• Work instructions: In exact form, please repeat the records from their opening line down to the line with "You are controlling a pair", including that line.

• Available data:
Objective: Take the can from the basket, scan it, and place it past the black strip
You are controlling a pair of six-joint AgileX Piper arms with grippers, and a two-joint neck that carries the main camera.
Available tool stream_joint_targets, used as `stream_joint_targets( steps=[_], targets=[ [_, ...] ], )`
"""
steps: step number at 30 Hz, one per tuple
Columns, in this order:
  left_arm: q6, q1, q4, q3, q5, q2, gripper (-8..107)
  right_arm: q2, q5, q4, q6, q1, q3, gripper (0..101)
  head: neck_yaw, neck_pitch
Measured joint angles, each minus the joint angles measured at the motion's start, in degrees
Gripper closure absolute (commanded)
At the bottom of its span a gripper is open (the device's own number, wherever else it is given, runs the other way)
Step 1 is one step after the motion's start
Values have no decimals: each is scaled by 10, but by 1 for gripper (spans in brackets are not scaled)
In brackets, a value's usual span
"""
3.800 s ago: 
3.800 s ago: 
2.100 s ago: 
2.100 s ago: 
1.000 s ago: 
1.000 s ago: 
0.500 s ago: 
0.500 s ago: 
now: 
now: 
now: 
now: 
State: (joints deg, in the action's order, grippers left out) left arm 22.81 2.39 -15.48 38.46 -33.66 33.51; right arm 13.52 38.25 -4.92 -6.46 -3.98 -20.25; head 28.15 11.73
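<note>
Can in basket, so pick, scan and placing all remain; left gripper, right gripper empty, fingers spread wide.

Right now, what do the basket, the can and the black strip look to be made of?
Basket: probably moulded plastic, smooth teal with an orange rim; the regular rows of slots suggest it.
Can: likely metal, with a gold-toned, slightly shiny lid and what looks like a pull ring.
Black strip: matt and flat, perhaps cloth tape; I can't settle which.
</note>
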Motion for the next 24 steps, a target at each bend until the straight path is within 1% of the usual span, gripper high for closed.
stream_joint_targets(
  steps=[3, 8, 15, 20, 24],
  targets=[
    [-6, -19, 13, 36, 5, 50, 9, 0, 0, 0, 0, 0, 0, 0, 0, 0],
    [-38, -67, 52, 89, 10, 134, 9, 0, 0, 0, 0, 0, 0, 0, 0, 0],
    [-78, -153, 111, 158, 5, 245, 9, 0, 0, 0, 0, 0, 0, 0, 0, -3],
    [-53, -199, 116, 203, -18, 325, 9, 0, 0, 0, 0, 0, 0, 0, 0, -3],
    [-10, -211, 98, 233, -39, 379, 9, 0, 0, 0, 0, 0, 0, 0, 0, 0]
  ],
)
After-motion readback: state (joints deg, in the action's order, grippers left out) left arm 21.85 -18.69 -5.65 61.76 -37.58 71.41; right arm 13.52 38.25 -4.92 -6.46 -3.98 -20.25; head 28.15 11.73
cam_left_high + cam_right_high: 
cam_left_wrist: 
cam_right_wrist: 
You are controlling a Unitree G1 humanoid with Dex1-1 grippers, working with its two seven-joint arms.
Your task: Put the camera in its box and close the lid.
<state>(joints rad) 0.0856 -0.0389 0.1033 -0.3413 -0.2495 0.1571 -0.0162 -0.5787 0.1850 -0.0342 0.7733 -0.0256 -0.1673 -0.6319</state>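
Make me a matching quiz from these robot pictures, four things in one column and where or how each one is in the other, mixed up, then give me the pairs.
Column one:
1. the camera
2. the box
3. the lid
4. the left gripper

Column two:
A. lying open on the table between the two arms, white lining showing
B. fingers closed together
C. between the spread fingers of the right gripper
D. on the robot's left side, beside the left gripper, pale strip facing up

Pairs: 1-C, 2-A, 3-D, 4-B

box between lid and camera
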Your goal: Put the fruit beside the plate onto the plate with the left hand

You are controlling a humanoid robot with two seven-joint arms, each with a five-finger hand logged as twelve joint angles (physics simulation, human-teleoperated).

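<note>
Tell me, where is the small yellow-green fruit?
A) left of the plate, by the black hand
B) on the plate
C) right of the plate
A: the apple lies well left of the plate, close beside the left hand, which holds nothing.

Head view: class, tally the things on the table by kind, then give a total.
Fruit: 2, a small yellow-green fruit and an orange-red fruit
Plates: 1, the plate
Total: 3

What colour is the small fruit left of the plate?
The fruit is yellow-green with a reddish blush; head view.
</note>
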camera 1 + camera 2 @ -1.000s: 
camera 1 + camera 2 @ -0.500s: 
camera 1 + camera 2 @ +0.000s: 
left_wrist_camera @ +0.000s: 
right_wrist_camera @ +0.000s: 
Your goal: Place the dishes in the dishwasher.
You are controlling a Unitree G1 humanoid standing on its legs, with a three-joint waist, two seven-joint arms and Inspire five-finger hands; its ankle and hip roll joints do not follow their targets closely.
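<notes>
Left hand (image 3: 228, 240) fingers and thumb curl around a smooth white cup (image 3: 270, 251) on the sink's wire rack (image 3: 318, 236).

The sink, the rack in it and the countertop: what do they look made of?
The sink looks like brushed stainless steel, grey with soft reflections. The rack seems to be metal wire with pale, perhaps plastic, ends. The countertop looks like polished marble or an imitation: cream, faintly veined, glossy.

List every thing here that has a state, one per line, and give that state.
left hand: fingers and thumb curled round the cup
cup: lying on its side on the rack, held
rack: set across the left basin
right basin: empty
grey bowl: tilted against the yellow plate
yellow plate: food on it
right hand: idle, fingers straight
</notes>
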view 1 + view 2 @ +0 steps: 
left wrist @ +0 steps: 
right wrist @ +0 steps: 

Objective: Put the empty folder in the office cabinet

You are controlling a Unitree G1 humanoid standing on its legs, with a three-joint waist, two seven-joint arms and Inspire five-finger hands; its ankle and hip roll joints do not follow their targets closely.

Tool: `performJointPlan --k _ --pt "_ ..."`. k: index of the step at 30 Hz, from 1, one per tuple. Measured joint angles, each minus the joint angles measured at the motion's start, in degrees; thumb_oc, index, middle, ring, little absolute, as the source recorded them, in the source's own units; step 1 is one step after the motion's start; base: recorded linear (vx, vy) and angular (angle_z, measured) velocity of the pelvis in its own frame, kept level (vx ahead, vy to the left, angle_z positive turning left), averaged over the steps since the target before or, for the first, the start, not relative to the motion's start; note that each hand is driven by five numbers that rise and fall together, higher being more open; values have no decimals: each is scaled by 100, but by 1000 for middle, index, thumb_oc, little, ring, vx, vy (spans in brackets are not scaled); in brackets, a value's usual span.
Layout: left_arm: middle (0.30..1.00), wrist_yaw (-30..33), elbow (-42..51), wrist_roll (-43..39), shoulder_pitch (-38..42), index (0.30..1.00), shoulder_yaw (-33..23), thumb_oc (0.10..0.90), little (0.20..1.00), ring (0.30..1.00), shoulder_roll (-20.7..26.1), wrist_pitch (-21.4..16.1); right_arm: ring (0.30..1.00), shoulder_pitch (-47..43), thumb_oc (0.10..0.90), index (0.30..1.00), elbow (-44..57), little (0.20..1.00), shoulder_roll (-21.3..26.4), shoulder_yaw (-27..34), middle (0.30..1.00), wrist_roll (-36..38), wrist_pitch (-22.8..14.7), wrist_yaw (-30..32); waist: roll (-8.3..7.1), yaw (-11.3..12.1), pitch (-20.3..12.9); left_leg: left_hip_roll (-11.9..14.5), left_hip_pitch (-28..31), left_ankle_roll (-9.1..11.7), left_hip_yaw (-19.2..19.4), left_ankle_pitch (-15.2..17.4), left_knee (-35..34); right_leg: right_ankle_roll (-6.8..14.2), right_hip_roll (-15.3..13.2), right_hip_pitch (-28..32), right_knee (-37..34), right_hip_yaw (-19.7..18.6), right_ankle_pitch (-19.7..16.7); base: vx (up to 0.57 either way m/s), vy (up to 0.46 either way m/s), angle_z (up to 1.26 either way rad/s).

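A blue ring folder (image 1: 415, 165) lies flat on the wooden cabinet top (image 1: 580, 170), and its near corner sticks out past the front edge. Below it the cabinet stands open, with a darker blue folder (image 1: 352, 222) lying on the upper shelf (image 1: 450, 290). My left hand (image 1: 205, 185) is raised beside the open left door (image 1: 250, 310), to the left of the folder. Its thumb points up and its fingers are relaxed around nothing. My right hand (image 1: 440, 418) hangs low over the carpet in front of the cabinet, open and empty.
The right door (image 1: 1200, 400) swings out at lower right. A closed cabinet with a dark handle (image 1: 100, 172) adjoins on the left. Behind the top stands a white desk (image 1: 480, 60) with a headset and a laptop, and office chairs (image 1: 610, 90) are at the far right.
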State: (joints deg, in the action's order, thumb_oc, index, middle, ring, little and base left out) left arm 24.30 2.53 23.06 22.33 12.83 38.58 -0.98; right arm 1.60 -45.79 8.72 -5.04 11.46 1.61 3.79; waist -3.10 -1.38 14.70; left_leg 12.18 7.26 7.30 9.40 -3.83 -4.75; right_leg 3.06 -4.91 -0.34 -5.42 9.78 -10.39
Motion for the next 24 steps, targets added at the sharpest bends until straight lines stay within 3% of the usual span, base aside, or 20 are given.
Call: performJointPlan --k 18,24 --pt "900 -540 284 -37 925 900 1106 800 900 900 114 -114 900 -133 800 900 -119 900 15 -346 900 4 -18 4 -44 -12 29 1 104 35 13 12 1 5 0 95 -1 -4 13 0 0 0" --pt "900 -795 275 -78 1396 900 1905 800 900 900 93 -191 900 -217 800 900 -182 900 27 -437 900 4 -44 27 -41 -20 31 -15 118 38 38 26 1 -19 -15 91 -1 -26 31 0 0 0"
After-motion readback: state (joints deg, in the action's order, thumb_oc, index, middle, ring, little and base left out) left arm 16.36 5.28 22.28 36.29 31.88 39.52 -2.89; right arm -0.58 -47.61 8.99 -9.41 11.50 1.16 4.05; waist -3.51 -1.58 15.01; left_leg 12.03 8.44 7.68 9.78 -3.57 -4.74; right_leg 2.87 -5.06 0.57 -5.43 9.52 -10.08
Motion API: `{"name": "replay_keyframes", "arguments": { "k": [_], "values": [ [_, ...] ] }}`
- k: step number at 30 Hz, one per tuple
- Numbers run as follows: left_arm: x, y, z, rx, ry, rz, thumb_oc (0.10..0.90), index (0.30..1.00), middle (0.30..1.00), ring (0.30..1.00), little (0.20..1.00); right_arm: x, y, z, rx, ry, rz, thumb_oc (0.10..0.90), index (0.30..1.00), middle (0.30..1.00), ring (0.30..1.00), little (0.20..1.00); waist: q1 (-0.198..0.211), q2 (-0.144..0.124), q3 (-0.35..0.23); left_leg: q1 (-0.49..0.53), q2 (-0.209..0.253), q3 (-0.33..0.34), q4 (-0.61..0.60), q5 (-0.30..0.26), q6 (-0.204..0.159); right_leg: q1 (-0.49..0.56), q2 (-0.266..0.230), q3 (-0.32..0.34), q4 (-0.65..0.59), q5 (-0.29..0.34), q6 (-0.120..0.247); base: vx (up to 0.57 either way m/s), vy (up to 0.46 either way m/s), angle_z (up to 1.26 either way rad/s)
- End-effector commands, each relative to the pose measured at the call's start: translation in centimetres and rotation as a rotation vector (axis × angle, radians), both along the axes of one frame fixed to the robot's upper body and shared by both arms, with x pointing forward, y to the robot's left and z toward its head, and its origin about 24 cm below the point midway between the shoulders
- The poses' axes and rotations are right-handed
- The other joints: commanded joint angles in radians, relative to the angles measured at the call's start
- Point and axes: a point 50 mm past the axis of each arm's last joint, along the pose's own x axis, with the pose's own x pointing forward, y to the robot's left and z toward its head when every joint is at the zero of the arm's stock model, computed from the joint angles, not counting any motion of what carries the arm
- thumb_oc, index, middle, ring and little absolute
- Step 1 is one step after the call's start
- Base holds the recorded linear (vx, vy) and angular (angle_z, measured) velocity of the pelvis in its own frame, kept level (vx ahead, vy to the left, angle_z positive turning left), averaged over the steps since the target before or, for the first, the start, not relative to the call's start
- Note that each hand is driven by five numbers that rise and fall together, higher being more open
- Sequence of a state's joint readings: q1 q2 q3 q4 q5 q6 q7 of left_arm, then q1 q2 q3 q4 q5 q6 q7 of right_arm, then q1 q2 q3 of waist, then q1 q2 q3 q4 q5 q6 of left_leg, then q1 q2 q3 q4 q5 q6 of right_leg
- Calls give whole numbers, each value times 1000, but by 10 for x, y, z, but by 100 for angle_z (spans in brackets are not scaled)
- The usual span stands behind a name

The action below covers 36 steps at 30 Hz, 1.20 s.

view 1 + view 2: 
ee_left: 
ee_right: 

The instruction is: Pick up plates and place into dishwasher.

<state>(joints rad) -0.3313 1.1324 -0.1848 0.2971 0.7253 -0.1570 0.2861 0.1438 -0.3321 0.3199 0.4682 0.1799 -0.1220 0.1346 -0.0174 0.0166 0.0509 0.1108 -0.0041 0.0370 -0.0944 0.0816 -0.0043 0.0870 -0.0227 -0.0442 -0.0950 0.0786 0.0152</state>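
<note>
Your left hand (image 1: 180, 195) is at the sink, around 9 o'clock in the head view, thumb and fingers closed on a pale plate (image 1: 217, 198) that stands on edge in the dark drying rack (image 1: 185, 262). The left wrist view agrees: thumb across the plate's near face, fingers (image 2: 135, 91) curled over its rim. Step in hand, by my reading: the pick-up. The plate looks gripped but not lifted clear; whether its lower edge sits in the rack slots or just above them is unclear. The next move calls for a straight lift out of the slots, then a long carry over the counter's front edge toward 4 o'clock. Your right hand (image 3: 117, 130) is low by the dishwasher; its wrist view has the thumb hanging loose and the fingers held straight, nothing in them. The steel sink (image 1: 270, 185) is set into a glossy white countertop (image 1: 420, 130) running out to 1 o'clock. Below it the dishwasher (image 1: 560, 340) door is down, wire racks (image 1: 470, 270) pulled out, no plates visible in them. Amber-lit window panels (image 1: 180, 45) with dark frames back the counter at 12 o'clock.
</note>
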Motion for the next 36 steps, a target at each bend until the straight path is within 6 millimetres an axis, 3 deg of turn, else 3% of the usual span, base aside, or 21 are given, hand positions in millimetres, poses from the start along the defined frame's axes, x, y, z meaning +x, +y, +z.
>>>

• Result:
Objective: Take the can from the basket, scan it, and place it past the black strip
You are controlling a pair of six-joint AgileX Piper arms with grippers, and a two-joint neck that carries the main camera.

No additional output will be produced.